DATA TO USE: Begin

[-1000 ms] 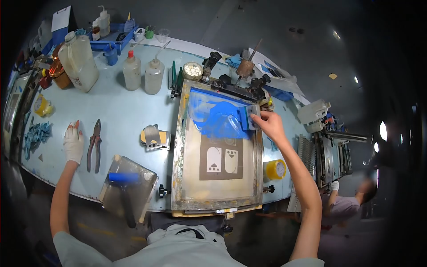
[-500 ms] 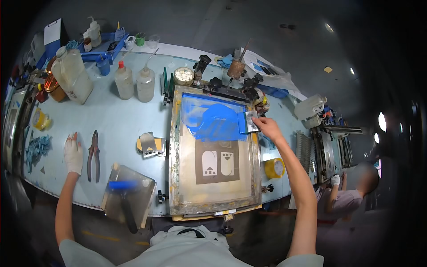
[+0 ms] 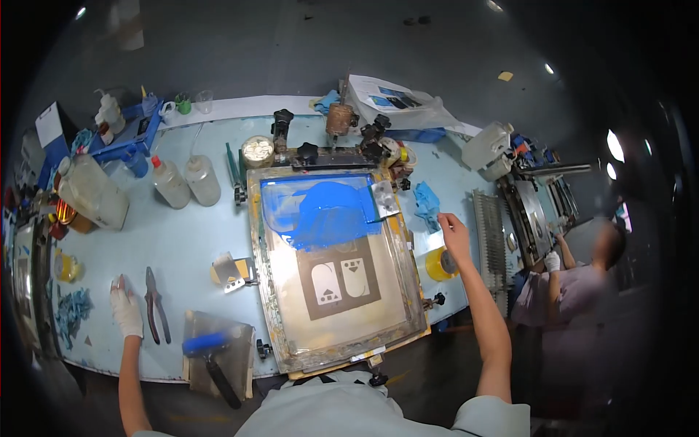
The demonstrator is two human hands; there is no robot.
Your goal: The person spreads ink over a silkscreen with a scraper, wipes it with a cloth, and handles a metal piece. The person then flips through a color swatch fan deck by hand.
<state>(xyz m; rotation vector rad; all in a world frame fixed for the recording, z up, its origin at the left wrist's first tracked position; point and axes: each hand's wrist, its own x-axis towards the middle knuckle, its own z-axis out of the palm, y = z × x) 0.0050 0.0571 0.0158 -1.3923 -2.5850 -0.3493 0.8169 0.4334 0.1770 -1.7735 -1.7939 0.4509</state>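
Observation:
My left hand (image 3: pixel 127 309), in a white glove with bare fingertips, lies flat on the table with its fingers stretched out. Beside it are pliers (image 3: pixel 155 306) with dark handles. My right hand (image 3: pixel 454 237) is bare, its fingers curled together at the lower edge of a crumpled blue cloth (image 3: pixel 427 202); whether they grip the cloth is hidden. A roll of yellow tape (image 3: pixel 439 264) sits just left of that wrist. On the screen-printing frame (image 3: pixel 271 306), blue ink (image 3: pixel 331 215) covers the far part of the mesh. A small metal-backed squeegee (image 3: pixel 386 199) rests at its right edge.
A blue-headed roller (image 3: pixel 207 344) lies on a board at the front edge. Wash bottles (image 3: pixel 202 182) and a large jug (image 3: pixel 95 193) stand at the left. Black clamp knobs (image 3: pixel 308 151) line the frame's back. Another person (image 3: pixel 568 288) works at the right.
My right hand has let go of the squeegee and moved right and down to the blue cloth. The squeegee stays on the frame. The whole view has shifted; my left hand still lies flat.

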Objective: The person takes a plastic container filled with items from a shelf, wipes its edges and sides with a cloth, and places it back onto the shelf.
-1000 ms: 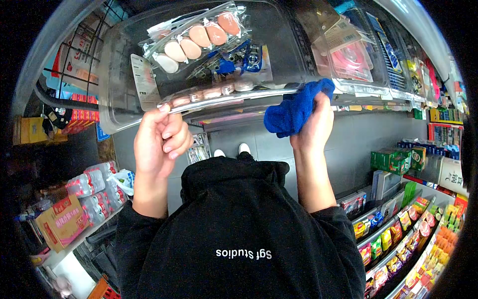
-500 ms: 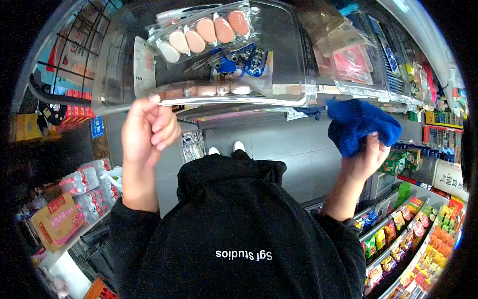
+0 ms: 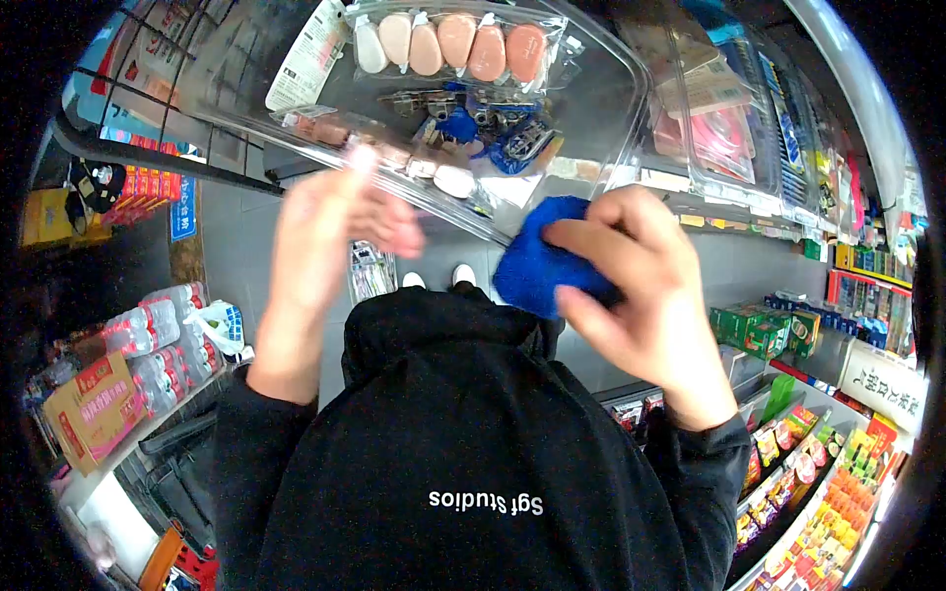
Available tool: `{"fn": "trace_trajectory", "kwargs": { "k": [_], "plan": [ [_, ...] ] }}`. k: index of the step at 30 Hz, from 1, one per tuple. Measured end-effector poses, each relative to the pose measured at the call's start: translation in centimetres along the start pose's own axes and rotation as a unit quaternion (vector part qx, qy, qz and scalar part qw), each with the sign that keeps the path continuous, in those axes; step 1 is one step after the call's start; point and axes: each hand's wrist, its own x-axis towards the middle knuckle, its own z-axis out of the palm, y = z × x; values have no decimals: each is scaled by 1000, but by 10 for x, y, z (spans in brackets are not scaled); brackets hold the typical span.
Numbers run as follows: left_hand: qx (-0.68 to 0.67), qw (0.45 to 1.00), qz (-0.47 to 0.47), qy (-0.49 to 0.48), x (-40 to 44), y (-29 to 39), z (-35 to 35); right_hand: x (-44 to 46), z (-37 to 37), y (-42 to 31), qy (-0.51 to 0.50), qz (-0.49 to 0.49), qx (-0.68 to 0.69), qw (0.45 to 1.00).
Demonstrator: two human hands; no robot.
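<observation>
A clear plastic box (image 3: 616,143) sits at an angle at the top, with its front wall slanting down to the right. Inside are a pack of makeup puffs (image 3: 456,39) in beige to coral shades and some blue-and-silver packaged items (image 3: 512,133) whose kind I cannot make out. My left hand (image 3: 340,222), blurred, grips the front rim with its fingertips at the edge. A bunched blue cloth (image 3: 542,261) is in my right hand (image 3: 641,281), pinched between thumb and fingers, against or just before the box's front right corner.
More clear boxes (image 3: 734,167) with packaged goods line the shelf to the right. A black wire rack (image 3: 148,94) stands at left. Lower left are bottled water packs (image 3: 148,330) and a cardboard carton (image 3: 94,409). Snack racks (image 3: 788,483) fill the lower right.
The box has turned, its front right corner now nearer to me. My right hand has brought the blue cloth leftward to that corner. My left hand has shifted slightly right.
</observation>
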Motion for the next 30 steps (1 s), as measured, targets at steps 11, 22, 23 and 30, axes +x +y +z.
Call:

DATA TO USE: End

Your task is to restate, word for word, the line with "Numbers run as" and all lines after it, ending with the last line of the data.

● **RESPONSE FOR THIS EXERCISE**:
Numbers run as follows: left_hand: qx (-0.68 to 0.67), qw (0.45 to 1.00), qz (-0.47 to 0.47), qy (-0.49 to 0.48), x (-40 to 44), y (-29 to 39), z (-35 to 35); right_hand: x (-44 to 46), z (-37 to 37), y (-42 to 31), qy (-0.51 to 0.50), qz (-0.49 to 0.49), qx (-0.68 to 0.69), qw (0.45 to 1.00).
Demonstrator: two human hands; no robot.
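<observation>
A clear plastic box (image 3: 616,143) sits at an angle at the top, with its front wall slanting down to the right. Inside are a pack of makeup puffs (image 3: 456,39) in beige to coral shades and some blue-and-silver packaged items (image 3: 512,133) whose kind I cannot make out. My left hand (image 3: 340,222), blurred, grips the front rim with its fingertips at the edge. A bunched blue cloth (image 3: 542,261) is in my right hand (image 3: 641,281), pinched between thumb and fingers, against or just before the box's front right corner.
More clear boxes (image 3: 734,167) with packaged goods line the shelf to the right. A black wire rack (image 3: 148,94) stands at left. Lower left are bottled water packs (image 3: 148,330) and a cardboard carton (image 3: 94,409). Snack racks (image 3: 788,483) fill the lower right.
The box has turned, its front right corner now nearer to me. My right hand has brought the blue cloth leftward to that corner. My left hand has shifted slightly right.
</observation>
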Motion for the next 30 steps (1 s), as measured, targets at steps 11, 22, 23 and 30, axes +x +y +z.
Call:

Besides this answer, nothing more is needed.